== TASK PROMPT ==
Keep the pictures out. Copy every line of the listing exactly.

== DATASET SECTION ==
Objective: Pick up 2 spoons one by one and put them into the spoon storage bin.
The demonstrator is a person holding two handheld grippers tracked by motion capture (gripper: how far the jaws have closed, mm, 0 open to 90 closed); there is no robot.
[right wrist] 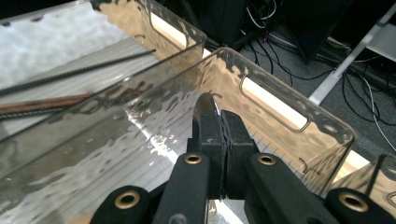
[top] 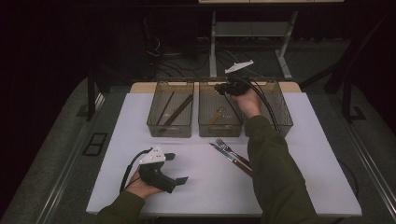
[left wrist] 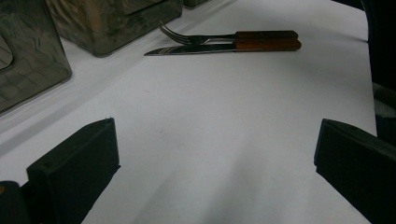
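1. Metal spoon (right wrist: 207, 108) sits clamped in my right tool (right wrist: 223, 140), over the middle bin (top: 219, 122) at twelve o'clock.
2. Left tool (top: 175, 168) rests wide, holding nothing, at seven o'clock.
3. Fork (top: 227, 149) and knife (top: 223, 153) wait unsorted on the counter (top: 299, 177).

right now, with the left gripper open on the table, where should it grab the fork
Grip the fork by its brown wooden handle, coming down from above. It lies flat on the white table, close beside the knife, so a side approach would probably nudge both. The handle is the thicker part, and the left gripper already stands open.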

== TASK RESULT ==
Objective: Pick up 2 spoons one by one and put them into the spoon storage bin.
The demonstrator is a person holding two handheld grippers tracked by motion capture (gripper: how far the jaws have closed, mm, 0 open to 90 closed); there is no robot.
[right wrist] 
[top] 
[left wrist] 
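1. Metal spoon (right wrist: 207, 108) sits clamped in my right tool (right wrist: 223, 140), over the middle bin (top: 219, 122) at twelve o'clock.
2. Left tool (top: 175, 168) rests wide, holding nothing, at seven o'clock.
3. Fork (top: 227, 149) and knife (top: 223, 153) wait unsorted on the counter (top: 299, 177).

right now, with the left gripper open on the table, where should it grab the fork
Grip the fork by its brown wooden handle, coming down from above. It lies flat on the white table, close beside the knife, so a side approach would probably nudge both. The handle is the thicker part, and the left gripper already stands open.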

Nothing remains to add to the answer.